* Work task:
Would you return the data below exactly as it stands, with every picture left out?

BEGIN Collected material

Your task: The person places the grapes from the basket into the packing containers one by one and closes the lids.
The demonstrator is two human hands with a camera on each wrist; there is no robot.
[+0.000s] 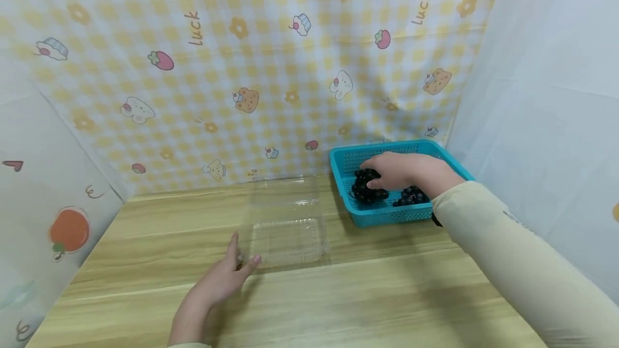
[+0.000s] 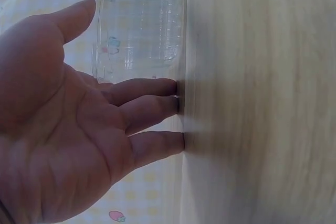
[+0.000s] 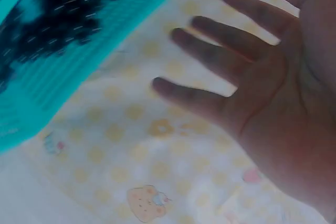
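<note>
A bunch of dark grapes (image 1: pixel 369 193) lies in a turquoise plastic basket (image 1: pixel 387 218) at the back right. Over that bunch reaches my right hand (image 1: pixel 397 171); in the right wrist view its fingers are spread and extended, with nothing held. More dark grapes (image 1: pixel 412 196) lie in the basket's right part, partly behind the right wrist. A clear plastic clamshell box (image 1: pixel 288 224) stands left of the basket, its lid (image 1: pixel 285 191) raised toward the back. Close to the box's front left corner is my left hand (image 1: pixel 220 281), thumb apart, with fingertips touching the wooden tabletop in the left wrist view.
The wood-patterned table (image 1: pixel 159 262) meets a yellow checked cloth (image 1: pixel 208 85) along its back edge. White printed sheets (image 1: pixel 541 95) hang at both sides. The basket stands close to the back cloth, near the right sheet.
</note>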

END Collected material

* Result of this task:
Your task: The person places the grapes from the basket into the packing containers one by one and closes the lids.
The demonstrator is two human hands with a camera on each wrist; there is no robot.
[+0.000s] 
[+0.000s] 
[+0.000s] 
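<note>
A bunch of dark grapes (image 1: pixel 369 193) lies in a turquoise plastic basket (image 1: pixel 387 218) at the back right. Over that bunch reaches my right hand (image 1: pixel 397 171); in the right wrist view its fingers are spread and extended, with nothing held. More dark grapes (image 1: pixel 412 196) lie in the basket's right part, partly behind the right wrist. A clear plastic clamshell box (image 1: pixel 288 224) stands left of the basket, its lid (image 1: pixel 285 191) raised toward the back. Close to the box's front left corner is my left hand (image 1: pixel 220 281), thumb apart, with fingertips touching the wooden tabletop in the left wrist view.
The wood-patterned table (image 1: pixel 159 262) meets a yellow checked cloth (image 1: pixel 208 85) along its back edge. White printed sheets (image 1: pixel 541 95) hang at both sides. The basket stands close to the back cloth, near the right sheet.
</note>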

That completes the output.